>>>>

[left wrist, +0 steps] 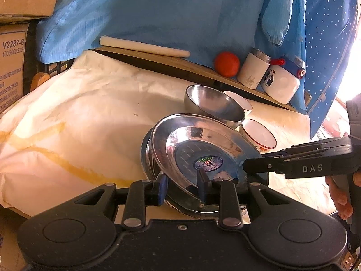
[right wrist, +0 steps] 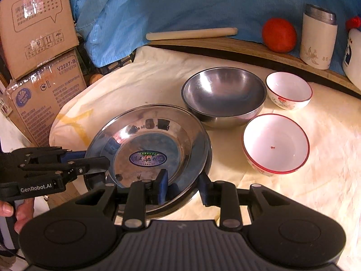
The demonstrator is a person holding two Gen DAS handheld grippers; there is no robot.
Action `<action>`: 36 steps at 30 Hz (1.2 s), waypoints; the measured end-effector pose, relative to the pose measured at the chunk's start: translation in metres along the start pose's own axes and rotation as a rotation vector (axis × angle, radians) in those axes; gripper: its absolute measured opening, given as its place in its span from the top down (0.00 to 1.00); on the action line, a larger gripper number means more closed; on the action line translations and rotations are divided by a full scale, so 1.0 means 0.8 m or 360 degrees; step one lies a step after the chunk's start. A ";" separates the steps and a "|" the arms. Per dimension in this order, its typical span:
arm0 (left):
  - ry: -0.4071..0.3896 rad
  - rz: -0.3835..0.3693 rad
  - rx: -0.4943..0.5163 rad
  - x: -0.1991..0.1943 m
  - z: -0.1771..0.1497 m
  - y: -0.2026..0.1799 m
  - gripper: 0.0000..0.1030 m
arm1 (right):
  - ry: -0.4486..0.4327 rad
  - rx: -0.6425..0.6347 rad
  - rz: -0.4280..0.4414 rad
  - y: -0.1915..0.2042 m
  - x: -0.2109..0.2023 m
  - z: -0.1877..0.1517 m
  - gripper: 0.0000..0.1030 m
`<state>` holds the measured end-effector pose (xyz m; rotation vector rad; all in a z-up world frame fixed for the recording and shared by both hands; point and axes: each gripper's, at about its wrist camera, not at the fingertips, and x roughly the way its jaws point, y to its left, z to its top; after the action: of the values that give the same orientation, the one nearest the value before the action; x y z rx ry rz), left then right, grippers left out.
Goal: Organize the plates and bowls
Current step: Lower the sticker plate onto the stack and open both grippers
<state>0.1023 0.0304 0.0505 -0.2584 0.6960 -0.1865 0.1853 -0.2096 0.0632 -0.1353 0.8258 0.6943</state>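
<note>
A shiny steel plate (left wrist: 187, 140) (right wrist: 155, 135) with a blue sticker lies on a second steel plate (left wrist: 145, 151) (right wrist: 208, 155) on the cream cloth. My left gripper (left wrist: 182, 186) (right wrist: 101, 167) straddles the plate's left rim, one pad inside and one outside, with a gap showing. My right gripper (right wrist: 183, 186) (left wrist: 248, 167) straddles the near right rim the same way, its jaws apart. Behind the plates stands a steel bowl (left wrist: 214, 106) (right wrist: 223, 94). Two white bowls with red rims, one near (right wrist: 275, 144) (left wrist: 259, 135) and one far (right wrist: 288, 90) (left wrist: 239, 101), sit to its right.
A wooden ledge (right wrist: 248, 47) at the back carries a rolling pin (right wrist: 191, 33), an orange ball (right wrist: 278, 35), a white canister (right wrist: 318, 38) and a white bottle (left wrist: 282, 83). Cardboard boxes (right wrist: 38, 67) are stacked at the left. Blue cloth (right wrist: 180, 0) hangs behind.
</note>
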 end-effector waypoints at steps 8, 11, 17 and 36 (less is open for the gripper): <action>0.0007 0.0009 0.0027 -0.003 0.000 -0.003 0.70 | 0.0000 -0.0059 -0.0037 0.008 0.001 -0.002 0.64; 0.0011 0.0018 0.0045 -0.002 0.001 -0.005 0.70 | -0.0008 -0.0082 -0.0054 0.010 0.002 -0.002 0.63; 0.0022 0.0031 0.0078 -0.002 0.002 -0.009 0.69 | -0.0011 -0.0119 -0.0078 0.014 0.003 -0.003 0.62; 0.0098 0.0154 0.0274 0.003 0.012 -0.026 0.62 | 0.0007 -0.0197 -0.0086 0.018 0.004 -0.001 0.59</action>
<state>0.1086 0.0113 0.0620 -0.0543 0.7470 -0.1611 0.1775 -0.1969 0.0623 -0.2697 0.7807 0.6944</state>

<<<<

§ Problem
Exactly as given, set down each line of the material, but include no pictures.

§ Answer to the problem
[left wrist, +0 steps] 
[right wrist, +0 steps] 
The demonstrator is a person holding two Gen DAS handheld grippers; there is no robot.
Action `<action>`: 36 steps at 30 Hz (1.2 s), waypoints; the measured end-effector pose, relative to the pose measured at the chunk's start: translation in metres along the start pose's own axes and rotation as a rotation vector (axis × angle, radians) in those axes; gripper: its absolute measured opening, given as its place in its span from the top down (0.00 to 1.00); on the action line, a larger gripper number means more closed; on the action line translations and rotations are divided by a full scale, so 1.0 means 0.8 m or 360 degrees; step one lies a step after the chunk's start. A ";" separates the steps and a "|" the arms. Per dimension in this order, its typical span:
arm0 (left):
  - ry: -0.4071..0.3896 rad
  - rz: -0.3835..0.3693 rad
  - rx: -0.4943..0.5163 rad
  - x: -0.1991..0.1943 m
  - z: -0.1771..0.1497 m
  - y: -0.2026..0.1799 m
  - gripper: 0.0000..0.1030 m
arm1 (right):
  - ry: -0.4486..0.4327 rad
  - rx: -0.6425..0.6347 rad
  - rz: -0.4280..0.4414 rad
  - y: -0.1915..0.2042 m
  - x: -0.2109..0.2023 m
  - z: -0.1877..0.1517 m
  - gripper: 0.0000..0.1030 m
`<state>` holds the measured end-effector pose (xyz m; rotation vector rad; all in a z-up world frame fixed for the recording and shared by both hands; point and axes: each gripper's, at about its wrist camera, not at the fingertips, and x roughly the way its jaws point, y to its left, z to its top; after the action: of the values that give the same orientation, the one nearest the value before the action; x y z rx ry rz), left then right, grippers left out.
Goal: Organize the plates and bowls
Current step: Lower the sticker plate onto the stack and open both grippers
<state>0.1023 0.0304 0.0505 -0.2584 0.6960 -0.1865 0.1853 -0.2096 0.0632 -0.1353 0.8258 0.6943</state>
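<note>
A shiny steel plate (left wrist: 187, 140) (right wrist: 155, 135) with a blue sticker lies on a second steel plate (left wrist: 145, 151) (right wrist: 208, 155) on the cream cloth. My left gripper (left wrist: 182, 186) (right wrist: 101, 167) straddles the plate's left rim, one pad inside and one outside, with a gap showing. My right gripper (right wrist: 183, 186) (left wrist: 248, 167) straddles the near right rim the same way, its jaws apart. Behind the plates stands a steel bowl (left wrist: 214, 106) (right wrist: 223, 94). Two white bowls with red rims, one near (right wrist: 275, 144) (left wrist: 259, 135) and one far (right wrist: 288, 90) (left wrist: 239, 101), sit to its right.
A wooden ledge (right wrist: 248, 47) at the back carries a rolling pin (right wrist: 191, 33), an orange ball (right wrist: 278, 35), a white canister (right wrist: 318, 38) and a white bottle (left wrist: 282, 83). Cardboard boxes (right wrist: 38, 67) are stacked at the left. Blue cloth (right wrist: 180, 0) hangs behind.
</note>
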 end-effector waypoints at steps 8, 11, 17 and 36 (less is open for the gripper): <action>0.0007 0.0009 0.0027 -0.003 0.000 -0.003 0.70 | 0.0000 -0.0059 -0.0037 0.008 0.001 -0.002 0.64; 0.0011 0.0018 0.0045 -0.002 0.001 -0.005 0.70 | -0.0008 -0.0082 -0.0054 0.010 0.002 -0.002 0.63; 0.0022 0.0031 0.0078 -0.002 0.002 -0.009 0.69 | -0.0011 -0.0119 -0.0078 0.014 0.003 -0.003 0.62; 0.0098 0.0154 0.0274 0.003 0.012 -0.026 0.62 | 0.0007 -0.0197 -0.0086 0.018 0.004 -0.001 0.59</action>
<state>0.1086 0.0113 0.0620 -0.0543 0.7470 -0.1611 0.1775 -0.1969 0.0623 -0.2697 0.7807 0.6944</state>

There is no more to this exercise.